Here is the test script I am using:


<?php
$text="-te-st-te-st-";
$text=preg_replace('/(.*?)(st.*?te)(.*?)/es',"str_replace('-','&ndash;','$1$3')",$text);
echo "$text";
?>
In the above I am attempting to change all of the hyphens to short HTML dashes unless they are located between "st" and "te". The string might also be in the form of "-te-yy-st-" where all of the hyphens would be replaced or "-pstp --- kktep--p-" where the three hyphens in a row would not be replaced, because they are between "st" and "te".

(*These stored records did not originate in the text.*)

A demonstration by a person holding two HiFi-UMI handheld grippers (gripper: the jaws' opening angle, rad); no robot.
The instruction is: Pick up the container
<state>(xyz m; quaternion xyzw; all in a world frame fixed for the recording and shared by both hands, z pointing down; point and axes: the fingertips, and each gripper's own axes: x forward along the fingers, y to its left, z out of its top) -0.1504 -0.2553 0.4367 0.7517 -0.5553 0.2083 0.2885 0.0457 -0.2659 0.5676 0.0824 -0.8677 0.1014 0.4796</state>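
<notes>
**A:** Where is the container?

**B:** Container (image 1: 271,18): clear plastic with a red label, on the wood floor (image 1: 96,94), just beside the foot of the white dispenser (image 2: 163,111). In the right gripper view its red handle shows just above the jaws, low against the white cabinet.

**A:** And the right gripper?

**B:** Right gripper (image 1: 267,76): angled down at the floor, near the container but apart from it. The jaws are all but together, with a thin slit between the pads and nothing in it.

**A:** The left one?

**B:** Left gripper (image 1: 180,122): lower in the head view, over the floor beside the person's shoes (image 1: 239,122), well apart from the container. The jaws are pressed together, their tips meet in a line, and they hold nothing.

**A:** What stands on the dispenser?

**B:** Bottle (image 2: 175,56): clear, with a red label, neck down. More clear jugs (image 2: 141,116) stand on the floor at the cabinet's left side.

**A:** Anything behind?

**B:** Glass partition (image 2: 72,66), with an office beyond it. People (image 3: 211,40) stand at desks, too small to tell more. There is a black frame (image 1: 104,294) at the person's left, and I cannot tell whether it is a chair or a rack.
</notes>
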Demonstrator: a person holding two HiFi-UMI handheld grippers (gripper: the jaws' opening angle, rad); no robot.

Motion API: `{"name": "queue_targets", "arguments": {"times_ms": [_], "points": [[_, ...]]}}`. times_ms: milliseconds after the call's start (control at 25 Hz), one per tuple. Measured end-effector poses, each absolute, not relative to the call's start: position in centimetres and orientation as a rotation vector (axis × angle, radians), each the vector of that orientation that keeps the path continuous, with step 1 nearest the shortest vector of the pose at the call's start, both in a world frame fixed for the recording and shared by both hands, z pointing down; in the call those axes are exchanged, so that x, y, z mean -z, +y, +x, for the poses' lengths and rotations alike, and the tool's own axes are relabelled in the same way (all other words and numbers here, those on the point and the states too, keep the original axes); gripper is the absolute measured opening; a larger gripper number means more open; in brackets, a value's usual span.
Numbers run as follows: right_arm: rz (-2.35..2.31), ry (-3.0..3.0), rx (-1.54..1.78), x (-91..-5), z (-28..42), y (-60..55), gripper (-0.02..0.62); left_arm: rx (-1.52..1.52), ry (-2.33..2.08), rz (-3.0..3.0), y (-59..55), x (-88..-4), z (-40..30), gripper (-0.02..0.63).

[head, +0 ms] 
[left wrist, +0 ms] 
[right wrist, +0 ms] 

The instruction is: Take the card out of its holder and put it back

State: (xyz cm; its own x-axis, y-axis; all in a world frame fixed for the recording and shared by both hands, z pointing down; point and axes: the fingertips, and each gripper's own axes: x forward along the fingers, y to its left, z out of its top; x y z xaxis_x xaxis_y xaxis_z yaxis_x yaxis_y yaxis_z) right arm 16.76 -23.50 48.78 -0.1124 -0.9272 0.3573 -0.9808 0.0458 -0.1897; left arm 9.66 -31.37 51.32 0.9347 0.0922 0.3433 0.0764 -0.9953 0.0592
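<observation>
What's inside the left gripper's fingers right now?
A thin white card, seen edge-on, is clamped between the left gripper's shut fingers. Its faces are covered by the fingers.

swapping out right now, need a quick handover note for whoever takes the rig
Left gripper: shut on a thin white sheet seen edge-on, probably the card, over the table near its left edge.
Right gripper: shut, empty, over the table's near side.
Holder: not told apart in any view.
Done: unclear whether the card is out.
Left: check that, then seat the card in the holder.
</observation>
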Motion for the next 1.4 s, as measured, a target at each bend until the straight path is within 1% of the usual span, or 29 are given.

Here is some actual code/text I would like to test against:




<style type="text/css">
.q
{
font-family:courier;
border-style: solid;
border-width: 3px;
border-color: #525252;
padding-left:25px;
padding-right:25px;
PADDING-TOP:20px;
PADDING-BOTTOM:20px;
color:#ffffff;
background:#434343;
margin: 12px 80px 12px 40px;
}
</style>
<form name="count">
<input type="text" size="69" name="count2">
</form>


<script>

/*
Count down until any date script-
By JavaScript Kit (www.javascriptkit.com)
Over 200+ free scripts here!
*/


//change the text below to reflect your own,
var before="Christmas!"
var current="Today is Christmas. Merry Christmas!"
var montharray=new Array("Jan","Feb","Mar","Apr","May","Jun","Jul","Aug","Sep","Oct","Nov","Dec")

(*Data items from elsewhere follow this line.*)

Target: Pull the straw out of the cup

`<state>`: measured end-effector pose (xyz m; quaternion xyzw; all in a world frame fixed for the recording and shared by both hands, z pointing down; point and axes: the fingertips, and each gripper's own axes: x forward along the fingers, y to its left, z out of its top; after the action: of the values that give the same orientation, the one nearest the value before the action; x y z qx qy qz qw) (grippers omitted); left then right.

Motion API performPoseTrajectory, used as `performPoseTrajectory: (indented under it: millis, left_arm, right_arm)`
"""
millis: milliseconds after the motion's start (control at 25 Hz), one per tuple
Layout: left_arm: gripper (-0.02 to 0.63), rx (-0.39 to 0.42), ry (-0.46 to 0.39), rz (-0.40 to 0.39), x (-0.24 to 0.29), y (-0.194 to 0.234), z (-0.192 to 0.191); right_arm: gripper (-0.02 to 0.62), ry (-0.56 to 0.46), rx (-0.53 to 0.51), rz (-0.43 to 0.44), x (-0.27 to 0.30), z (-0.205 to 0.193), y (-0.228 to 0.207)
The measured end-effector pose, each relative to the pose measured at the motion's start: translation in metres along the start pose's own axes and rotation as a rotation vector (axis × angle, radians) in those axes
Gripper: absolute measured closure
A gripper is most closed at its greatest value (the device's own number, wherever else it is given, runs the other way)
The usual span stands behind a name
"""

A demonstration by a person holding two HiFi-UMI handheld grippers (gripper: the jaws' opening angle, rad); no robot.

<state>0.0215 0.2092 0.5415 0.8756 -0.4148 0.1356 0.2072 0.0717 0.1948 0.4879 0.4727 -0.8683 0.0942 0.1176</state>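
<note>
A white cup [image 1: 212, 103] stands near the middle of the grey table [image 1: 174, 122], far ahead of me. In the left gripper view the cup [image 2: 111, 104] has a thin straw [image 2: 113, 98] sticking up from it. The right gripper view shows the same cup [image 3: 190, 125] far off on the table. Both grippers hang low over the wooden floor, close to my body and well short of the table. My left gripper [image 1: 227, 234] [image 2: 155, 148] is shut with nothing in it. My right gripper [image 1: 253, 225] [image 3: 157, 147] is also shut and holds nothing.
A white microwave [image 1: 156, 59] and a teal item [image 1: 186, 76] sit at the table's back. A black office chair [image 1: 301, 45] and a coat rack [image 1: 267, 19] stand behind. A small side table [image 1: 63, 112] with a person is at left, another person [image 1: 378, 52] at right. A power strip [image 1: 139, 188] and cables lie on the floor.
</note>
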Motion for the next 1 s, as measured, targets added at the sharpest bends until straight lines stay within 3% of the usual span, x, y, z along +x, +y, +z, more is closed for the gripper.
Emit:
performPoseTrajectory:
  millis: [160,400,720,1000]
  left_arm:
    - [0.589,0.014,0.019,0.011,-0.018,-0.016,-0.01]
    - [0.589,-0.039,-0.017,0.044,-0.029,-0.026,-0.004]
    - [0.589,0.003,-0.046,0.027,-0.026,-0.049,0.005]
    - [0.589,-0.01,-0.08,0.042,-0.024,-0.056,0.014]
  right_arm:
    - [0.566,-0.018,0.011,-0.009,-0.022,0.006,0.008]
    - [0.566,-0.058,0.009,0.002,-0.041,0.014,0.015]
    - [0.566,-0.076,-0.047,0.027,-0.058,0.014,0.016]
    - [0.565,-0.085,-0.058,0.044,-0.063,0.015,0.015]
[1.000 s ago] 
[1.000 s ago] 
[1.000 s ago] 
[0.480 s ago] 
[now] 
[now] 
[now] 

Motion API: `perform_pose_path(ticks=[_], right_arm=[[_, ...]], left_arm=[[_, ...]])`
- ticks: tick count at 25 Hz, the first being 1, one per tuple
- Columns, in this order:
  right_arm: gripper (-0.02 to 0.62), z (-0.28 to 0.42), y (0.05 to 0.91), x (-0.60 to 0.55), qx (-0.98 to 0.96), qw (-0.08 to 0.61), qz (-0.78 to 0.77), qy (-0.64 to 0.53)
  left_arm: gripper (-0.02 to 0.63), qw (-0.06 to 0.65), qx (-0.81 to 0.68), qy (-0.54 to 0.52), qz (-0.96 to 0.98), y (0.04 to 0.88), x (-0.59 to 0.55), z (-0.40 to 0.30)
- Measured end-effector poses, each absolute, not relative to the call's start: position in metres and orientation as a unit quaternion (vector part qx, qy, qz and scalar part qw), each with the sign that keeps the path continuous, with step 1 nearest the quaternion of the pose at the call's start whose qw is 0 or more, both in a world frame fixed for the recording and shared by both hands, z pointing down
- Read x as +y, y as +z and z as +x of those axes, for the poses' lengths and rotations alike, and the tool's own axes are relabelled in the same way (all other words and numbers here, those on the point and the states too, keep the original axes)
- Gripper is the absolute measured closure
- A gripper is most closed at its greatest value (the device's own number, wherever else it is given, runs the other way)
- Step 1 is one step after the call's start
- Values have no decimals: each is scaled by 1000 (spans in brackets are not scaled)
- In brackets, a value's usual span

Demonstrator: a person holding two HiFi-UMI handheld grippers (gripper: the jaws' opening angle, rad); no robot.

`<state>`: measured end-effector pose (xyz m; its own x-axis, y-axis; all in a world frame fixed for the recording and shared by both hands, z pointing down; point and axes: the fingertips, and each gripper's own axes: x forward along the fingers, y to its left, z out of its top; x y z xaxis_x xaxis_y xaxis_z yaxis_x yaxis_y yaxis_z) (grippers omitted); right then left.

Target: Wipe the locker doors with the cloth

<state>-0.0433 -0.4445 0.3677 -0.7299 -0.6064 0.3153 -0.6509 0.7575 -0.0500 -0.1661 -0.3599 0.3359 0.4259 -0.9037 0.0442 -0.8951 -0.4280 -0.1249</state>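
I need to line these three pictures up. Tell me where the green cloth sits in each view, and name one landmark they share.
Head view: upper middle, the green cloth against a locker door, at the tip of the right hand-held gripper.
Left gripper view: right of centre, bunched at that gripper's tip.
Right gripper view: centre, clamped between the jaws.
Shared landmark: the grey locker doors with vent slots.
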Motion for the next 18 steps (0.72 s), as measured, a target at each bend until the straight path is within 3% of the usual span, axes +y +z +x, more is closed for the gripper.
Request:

function countdown(yr,m,d){
theyear=yr;themonth=m;theday=d
var today=new Date()
var todayy=today.getYear()
if (todayy < 1000)
todayy+=1900
var todaym=today.getMonth()
var todayd=today.getDate()
var todayh=today.getHours()
var todaymin=today.getMinutes()
var todaysec=today.getSeconds()
var todaystring=montharray[todaym]+" "+todayd+", "+todayy+" "+todayh+":"+todaymin+":"+todaysec
futurestring=montharray[m-1]+" "+d+", "+yr
dd=Date.parse(futurestring)-Date.parse(todaystring)
dday=Math.floor(dd/(60*60*1000*24)*1)
dhour=Math.floor((dd%(60*60*1000*24))/(60*60*1000)*1)
dmin=Math.floor(((dd%(60*60*1000*24))%(60*60*1000))/(60*1000)*1)
dsec=Math.floor((((dd%(60*60*1000*24))%(60*60*1000))%(60*1000))/1000*1)
if(dday==0&&dhour==0&&dmin==0&&dsec==1){
document.forms.count.count2.value=current
return
}
else
document.forms.count.count2.value="Only "+dday+ " days, "+dhour+" hours, "+dmin+" minutes, and "+dsec+" seconds left until "+before
setTimeout("countdown(theyear,themonth,theday)",1000)
}
//enter the count down date using the format year/month/day
countdown(2002,12,25)
</script>
<p align="center"><font face="arial" size="-2">This free script provided by</font><br>
<font face="arial, helvetica" size="-2"><a href="http://javascriptkit.com">JavaScript
Kit</a></font></p>
<div class='q'><a href="http://www.marvel.com/universe/X-23">X-23</a> is a new character in the <span style="background-color:tan;">Marvel universe</span></div>


Edit: I reformatted this post to give better examples and to clarify what I am looking for.

james438
02-10-2010, 12:40 AM
I talked with a lady at regexadvice (http://regexadvice.com/forums/ShowThread.aspx?PostID=59528) and she helped to correct one or two of my misunderstandings about PCRE and also set me thinking in new directions. Here is what I have so far:


$text=preg_replace("/-(?!((?!\/script|\style).)*\/script>|\/style)/is", "&ndash;", $text);
$text=preg_replace('/&ndash;(?=(.*?>))/',"-",$text);

james438
02-15-2010, 01:29 AM
Here is what I have thus far.


$text=preg_replace("/-(?!((?!<\/?(script|style|a)\b).)*(<\/(script|style|a>)))/is","&ndash;",$text);

It will replace all of the hyphens in a string while avoiding those within a style or script or hyperlink. Inline scripting such as <span style=font-size:24px;>x-x</span> will produce <span style=fontdash;size:24px;>xdash;x</span> which is a bit of a problem, but is easily fixed with class as opposed to inline scripting. I suspect that the script would also match against img src="/x-x.jpg"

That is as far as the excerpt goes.